** Opening Data extract block **
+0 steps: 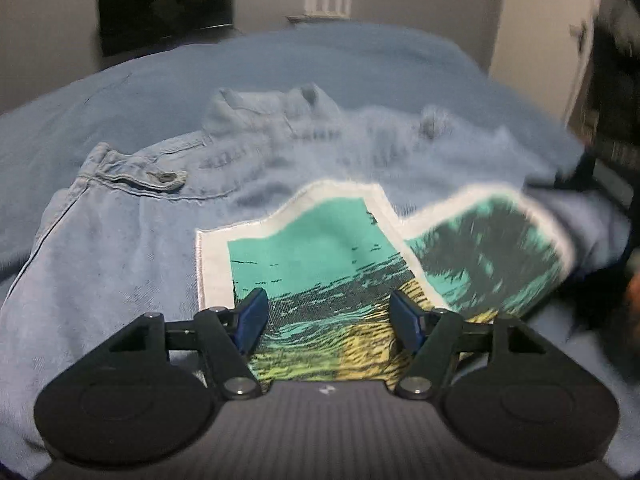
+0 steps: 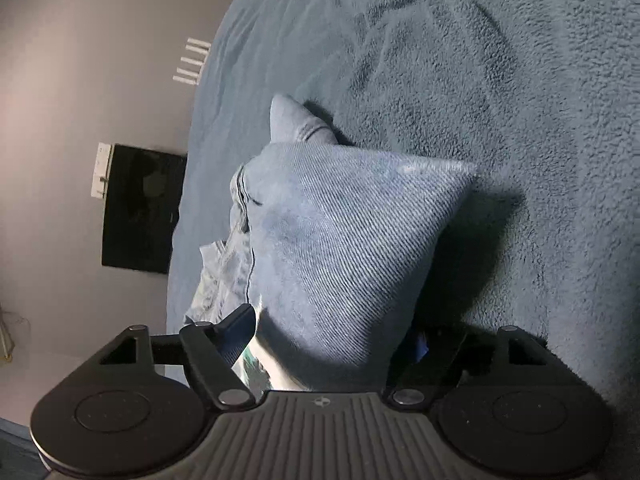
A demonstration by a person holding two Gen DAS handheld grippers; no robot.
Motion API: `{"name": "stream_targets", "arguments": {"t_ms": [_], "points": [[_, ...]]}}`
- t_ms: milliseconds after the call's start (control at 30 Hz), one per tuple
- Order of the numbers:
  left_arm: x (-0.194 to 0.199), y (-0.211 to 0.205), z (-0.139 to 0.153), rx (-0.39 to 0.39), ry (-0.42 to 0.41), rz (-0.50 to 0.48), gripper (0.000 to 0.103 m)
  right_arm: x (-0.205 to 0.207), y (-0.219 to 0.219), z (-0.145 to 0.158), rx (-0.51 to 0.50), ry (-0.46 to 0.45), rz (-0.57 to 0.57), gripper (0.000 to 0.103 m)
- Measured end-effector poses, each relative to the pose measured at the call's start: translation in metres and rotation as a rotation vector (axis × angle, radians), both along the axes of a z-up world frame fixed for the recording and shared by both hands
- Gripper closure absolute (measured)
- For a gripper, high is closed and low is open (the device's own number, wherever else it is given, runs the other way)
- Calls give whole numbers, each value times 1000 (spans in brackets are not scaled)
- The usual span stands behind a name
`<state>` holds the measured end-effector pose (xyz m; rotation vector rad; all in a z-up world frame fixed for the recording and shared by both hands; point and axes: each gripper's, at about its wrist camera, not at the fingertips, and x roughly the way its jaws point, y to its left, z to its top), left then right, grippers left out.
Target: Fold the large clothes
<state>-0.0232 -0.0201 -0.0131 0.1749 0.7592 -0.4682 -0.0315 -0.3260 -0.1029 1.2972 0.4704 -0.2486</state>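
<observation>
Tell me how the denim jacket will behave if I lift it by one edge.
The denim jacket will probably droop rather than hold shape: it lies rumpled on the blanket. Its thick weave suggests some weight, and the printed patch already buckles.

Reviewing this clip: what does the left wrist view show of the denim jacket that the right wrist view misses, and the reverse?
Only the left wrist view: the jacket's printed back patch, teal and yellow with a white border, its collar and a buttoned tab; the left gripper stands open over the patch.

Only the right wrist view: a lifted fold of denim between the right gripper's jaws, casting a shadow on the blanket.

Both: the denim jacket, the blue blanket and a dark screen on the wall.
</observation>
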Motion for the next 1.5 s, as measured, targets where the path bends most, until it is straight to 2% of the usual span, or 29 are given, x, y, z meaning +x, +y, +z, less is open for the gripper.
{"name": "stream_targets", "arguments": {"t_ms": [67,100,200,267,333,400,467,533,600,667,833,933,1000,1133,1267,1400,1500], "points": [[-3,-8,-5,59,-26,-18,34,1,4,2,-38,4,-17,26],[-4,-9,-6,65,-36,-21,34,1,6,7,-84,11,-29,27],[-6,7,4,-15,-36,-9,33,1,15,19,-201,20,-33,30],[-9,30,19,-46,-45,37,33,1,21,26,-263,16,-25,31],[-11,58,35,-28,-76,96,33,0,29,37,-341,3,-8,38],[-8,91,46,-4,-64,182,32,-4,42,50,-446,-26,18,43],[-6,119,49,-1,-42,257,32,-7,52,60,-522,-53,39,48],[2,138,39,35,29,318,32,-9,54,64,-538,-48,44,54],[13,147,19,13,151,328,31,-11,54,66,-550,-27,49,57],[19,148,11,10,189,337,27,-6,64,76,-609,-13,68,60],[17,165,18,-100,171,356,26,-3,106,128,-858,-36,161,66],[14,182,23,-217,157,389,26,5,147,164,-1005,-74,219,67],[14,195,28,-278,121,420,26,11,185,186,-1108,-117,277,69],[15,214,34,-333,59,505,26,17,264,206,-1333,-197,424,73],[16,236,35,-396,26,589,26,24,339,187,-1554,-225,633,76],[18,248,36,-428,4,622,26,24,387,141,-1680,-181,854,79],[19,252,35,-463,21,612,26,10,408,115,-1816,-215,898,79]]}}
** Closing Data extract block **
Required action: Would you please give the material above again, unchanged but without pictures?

Your response:
+0 steps: 
+0 steps: 
A demonstration by a person holding two Gen DAS handheld grippers; no robot.
Motion API: `{"name": "stream_targets", "arguments": {"t_ms": [_], "points": [[_, ...]]}}`
- t_ms: milliseconds after the call's start (control at 30 Hz), one per tuple
- Order of the numbers:
  left_arm: x (-0.194 to 0.199), y (-0.211 to 0.205), z (-0.139 to 0.153), rx (-0.39 to 0.39), ry (-0.42 to 0.41), rz (-0.50 to 0.48), gripper (0.000 to 0.103 m)
  right_arm: x (-0.205 to 0.207), y (-0.219 to 0.219), z (-0.145 to 0.158), rx (-0.51 to 0.50), ry (-0.46 to 0.45), rz (-0.57 to 0.57), gripper (0.000 to 0.103 m)
- Measured end-effector poses, each relative to the pose measured at the call's start: translation in metres and rotation as a rotation vector (axis × angle, radians), both along the axes of a z-up world frame fixed for the recording and shared by both hands
- Gripper closure absolute (measured)
- For a gripper, high is closed and low is open (the device's own number, wherever else it is given, runs the other way)
- Calls give whole numbers, each value times 1000 (spans in brackets are not scaled)
- The usual span stands behind a name
`<state>` holds the measured end-effector pose (xyz m; rotation vector rad; all in a z-up world frame fixed for the recording and shared by both hands; point and axes: each gripper's, at about its wrist camera, not at the fingertips, and x roughly the way its jaws point, y to its left, z to its top), left then right, grippers left out.
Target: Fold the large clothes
<state>-0.0232 -0.0201 -0.0131 0.1749 0.7592 -0.4682 -0.0315 -0.3260 -0.1029 1.2972 0.4704 -0.2486</state>
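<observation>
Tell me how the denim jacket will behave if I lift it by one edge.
The denim jacket will probably droop rather than hold shape: it lies rumpled on the blanket. Its thick weave suggests some weight, and the printed patch already buckles.

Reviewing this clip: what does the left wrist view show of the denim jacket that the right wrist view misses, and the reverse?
Only the left wrist view: the jacket's printed back patch, teal and yellow with a white border, its collar and a buttoned tab; the left gripper stands open over the patch.

Only the right wrist view: a lifted fold of denim between the right gripper's jaws, casting a shadow on the blanket.

Both: the denim jacket, the blue blanket and a dark screen on the wall.
</observation>
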Motion for the next 1.5 s, as measured, targets where the path bends most, until it is straight to 2% of the usual span, or 29 are given, x, y, z meaning +x, +y, +z, less is open for the gripper.
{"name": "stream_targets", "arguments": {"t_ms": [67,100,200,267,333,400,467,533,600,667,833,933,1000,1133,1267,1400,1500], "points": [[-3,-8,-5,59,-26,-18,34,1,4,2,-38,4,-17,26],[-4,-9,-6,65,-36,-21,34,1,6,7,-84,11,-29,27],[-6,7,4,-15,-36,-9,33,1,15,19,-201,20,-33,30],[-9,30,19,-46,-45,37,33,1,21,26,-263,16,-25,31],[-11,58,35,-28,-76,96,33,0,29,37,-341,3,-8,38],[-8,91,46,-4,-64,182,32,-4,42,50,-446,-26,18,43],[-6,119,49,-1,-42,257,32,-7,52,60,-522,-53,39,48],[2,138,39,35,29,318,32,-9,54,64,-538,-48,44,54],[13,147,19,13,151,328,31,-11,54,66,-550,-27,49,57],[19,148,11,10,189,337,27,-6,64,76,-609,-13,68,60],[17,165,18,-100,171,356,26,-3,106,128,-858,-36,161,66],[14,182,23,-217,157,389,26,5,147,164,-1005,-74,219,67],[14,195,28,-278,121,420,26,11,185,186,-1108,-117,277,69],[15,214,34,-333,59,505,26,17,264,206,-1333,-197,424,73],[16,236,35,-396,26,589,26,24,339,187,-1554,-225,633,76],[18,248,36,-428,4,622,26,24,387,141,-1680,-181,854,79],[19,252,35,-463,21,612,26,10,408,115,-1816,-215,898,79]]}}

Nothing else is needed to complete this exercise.